## Exercise input

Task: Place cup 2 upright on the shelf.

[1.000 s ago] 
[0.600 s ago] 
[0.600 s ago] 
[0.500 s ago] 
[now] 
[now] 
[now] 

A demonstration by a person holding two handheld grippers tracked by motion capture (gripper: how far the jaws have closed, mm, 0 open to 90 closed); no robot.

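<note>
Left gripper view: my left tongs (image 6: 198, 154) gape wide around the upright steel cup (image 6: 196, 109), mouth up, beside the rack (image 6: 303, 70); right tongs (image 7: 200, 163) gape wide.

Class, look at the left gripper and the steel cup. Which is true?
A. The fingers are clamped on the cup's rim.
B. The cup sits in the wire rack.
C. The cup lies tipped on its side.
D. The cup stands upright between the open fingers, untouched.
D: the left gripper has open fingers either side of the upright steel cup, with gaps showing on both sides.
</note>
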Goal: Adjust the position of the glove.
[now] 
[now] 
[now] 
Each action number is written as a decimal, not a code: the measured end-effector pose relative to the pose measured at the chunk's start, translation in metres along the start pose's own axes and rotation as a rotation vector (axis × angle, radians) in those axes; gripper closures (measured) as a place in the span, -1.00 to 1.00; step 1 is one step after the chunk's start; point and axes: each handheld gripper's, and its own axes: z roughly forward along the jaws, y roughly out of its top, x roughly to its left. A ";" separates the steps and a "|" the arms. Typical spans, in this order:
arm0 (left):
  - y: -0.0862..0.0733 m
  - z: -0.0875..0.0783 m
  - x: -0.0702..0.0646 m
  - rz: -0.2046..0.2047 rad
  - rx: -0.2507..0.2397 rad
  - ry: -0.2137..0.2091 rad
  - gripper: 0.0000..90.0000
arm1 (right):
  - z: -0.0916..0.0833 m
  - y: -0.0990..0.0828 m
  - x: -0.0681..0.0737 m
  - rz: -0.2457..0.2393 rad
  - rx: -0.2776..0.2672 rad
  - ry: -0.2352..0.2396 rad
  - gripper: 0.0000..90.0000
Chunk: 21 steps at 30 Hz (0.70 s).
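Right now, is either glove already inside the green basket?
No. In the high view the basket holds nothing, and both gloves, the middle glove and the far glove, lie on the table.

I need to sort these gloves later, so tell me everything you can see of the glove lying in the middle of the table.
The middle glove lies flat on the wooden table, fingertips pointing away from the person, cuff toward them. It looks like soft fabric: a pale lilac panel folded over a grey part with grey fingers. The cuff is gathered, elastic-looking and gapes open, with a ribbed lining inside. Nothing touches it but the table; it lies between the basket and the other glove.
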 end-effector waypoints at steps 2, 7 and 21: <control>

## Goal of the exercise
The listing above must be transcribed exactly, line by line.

## Answer below
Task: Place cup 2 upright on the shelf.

[1.000 s ago] 
[0.600 s ago] 
[0.600 s ago] 
[0.500 s ago] 
[now] 
[now] 
[now] 

A demonstration by a person holding two handheld grippers tracked by motion capture (gripper: how far the jaws have closed, mm, 0 open to 90 closed); no robot.

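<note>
Left gripper view: my left tongs (image 6: 198, 154) gape wide around the upright steel cup (image 6: 196, 109), mouth up, beside the rack (image 6: 303, 70); right tongs (image 7: 200, 163) gape wide.

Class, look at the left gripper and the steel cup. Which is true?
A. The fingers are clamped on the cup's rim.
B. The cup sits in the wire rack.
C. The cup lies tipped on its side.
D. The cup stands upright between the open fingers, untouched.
D: the left gripper has open fingers either side of the upright steel cup, with gaps showing on both sides.
</note>
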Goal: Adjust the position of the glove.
[now] 
[now] 
[now] 
Each action number is written as a decimal, not a code: the measured end-effector pose relative to the pose measured at the chunk's start, translation in metres along the start pose's own axes and rotation as a rotation vector (axis × angle, radians) in those axes; gripper closures (measured) as a place in the span, -1.00 to 1.00; step 1 is one step after the chunk's start; point and axes: each handheld gripper's, and its own axes: z roughly forward along the jaws, y roughly out of its top, x roughly to its left. A ";" separates the steps and a "|" the arms. Typical spans, in this order:
arm0 (left):
  - y: -0.0862..0.0733 m
  - z: -0.0875..0.0783 m
  - x: -0.0702..0.0646 m
  - rz: -0.2046..0.2047 rad
  - rx: -0.2507..0.2397 rad
  - ry: -0.2137..0.2091 rad
  - gripper: 0.0000..90.0000
arm1 (right):
  - z: -0.0916..0.0833 m
  - y: -0.0990..0.0828 m
  - x: -0.0681..0.0737 m
  - rz: -0.2457..0.2393 rad
  - rx: -0.2776..0.2672 rad
  - ry: -0.2352..0.2396 rad
  - gripper: 0.0000..90.0000
Chunk: 21 steps at 30 Hz (0.70 s).
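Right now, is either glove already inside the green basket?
No. In the high view the basket holds nothing, and both gloves, the middle glove and the far glove, lie on the table.

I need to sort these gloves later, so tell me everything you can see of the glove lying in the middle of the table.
The middle glove lies flat on the wooden table, fingertips pointing away from the person, cuff toward them. It looks like soft fabric: a pale lilac panel folded over a grey part with grey fingers. The cuff is gathered, elastic-looking and gapes open, with a ribbed lining inside. Nothing touches it but the table; it lies between the basket and the other glove.
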 end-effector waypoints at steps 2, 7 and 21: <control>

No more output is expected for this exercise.